01:22 So basically, the point I’m going to discuss is, okay, well, given the ubiquity and the large uses of the Tableau platform, what opportunities are there to build what I call sort of a campfire that people can gather around and collaborate with on the development of predictive models, on the accompanying reporting and analytics that would go with the usage of predictive models? And so Tableau being so widely deployed and ubiquitous is a great way to consider enhancing the collaborative experience, bringing in domain knowledge from business users, and informing the development process.

02:08 So a couple of examples. I was asked a little while ago to test a hypothesis. One big client of mine in consumer-packaged goods purchased another big company that made pizza. They bought the entire pizza catalog. And this company wanted to understand, “Gee, now since we own this pizza line and since we’re active in so many other product categories, if we were to really kind of play around with our promotion strategy, could we really drive a lot of extra volume by co-promoting our new pizza products together with all the products in our other categories?” So this was a very interesting type of project. They weren’t ipso facto asking for a model right away, but they were wanting to test this very big hypothesis, which really had implications.

03:01 So this is a RapidMiner process, literally, that builds an association model. And here we go. What I want to highlight is that RapidMiner, in its ability to play really well with all sorts of different products and platforms, RapidMiner’s introduced a couple of new wonderful operators. And one of them here on the lower right-hand side is write data to Tableau data source. And what that means is you’re writing data as a Tableau data source on a Tableau Server, which is Tableau in a browser platform. It’s huge. It’s very popular. So now, right out of a RapidMiner process, you can write data to Tableau Server.

03:52 So if we look here– I guess I just have to go over here. If we look here, this is my client-facing Tableau Server website. And right here, we see right out of this association rules process. When that process is run, it writes these data sets to Tableau Server. And essentially within RapidMiner now, we have connections which can exist within our repositories. So we now have the capability to create a connection within RapidMiner Studio to a Tableau Server instance, that’s either within your company or one that you maintain, and you are now able to literally host any data out of a RapidMiner process on Tableau’s Server that your users, if you’re using Tableau, can then connect to.

04:49 And the reason why this is interesting and important is, is that in every phase of your data science project, right from the beginning, even when you’re not even 100% sure about requirements, right when you’re getting your first team together, you’re able to demonstrate an end-to-end capacity to be able to develop a model. It may not in any way be what you’re going to end up with, but you’re able to show the business that we can develop a model, we can bring in our data, we can post the outputs of what the model does so that we’re immediately able with our own infrastructure or to anywhere in the world connect to these model outputs and discuss them together as business users, as coders and developers, as management. So that right away, we are showing that we can deliver.

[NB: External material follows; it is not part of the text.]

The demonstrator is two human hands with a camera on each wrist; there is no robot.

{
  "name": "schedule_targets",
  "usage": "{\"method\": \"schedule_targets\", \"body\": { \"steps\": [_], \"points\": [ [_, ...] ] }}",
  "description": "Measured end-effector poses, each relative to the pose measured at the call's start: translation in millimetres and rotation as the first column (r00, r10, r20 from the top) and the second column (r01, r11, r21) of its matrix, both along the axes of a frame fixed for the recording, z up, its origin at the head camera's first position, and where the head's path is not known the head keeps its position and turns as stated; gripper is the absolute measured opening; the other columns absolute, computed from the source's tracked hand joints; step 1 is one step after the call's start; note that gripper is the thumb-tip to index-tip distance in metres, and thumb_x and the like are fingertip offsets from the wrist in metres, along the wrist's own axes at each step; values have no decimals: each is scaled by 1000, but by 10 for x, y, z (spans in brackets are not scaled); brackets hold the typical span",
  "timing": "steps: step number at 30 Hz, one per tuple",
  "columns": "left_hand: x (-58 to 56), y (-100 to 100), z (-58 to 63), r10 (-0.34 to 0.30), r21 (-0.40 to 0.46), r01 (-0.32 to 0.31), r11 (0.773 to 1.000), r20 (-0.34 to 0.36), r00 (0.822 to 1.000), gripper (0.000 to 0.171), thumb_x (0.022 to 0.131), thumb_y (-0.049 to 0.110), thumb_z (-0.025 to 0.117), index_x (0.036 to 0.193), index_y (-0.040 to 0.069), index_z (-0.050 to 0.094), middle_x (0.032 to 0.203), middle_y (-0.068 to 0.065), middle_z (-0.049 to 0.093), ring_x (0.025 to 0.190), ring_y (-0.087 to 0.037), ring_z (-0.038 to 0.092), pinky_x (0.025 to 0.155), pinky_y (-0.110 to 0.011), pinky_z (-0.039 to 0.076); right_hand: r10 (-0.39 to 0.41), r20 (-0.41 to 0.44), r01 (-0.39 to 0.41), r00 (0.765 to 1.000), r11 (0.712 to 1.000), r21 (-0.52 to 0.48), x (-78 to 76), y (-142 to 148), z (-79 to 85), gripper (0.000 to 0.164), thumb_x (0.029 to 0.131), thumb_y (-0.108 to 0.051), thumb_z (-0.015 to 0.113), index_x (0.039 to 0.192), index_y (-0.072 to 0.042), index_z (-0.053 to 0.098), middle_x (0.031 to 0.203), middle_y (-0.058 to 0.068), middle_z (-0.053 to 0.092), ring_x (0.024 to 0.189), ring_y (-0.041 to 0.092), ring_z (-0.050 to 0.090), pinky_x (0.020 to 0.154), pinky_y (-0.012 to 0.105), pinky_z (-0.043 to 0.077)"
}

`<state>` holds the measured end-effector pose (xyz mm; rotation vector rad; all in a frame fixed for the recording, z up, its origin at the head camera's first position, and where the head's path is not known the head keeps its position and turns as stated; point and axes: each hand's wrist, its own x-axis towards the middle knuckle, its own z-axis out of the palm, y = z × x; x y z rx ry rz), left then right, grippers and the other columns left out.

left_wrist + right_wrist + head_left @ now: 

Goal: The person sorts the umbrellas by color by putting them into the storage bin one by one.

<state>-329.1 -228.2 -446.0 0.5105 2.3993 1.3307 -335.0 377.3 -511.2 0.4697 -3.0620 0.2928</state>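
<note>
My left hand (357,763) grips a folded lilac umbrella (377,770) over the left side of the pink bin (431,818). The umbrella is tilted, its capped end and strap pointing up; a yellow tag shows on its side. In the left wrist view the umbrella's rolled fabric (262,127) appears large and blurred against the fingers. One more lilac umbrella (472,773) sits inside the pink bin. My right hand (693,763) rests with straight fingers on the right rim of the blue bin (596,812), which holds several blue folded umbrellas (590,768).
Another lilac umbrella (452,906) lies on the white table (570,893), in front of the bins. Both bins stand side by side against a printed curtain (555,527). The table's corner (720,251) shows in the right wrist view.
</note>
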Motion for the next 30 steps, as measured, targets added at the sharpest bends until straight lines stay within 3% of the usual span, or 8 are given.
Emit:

05:44 And once we’ve run a process like this, and once we come into Tableau, essentially, I was able to show them something. “Here are all the product associations that that model output as a network graph. And we’re sizing these bubbles by transaction percentage.” And when they saw this, initially, they were very excited. They were thinking, “My gosh. We’re driving all sorts of transactions. This is exactly what we wanted. We have pizza. We have ice cream. We have all these other categories.” I’ve had to anonymize the data a bit. But at first, they were very excited. And then I was able to say, “Well, that’s okay. There’s lots of transactions here.”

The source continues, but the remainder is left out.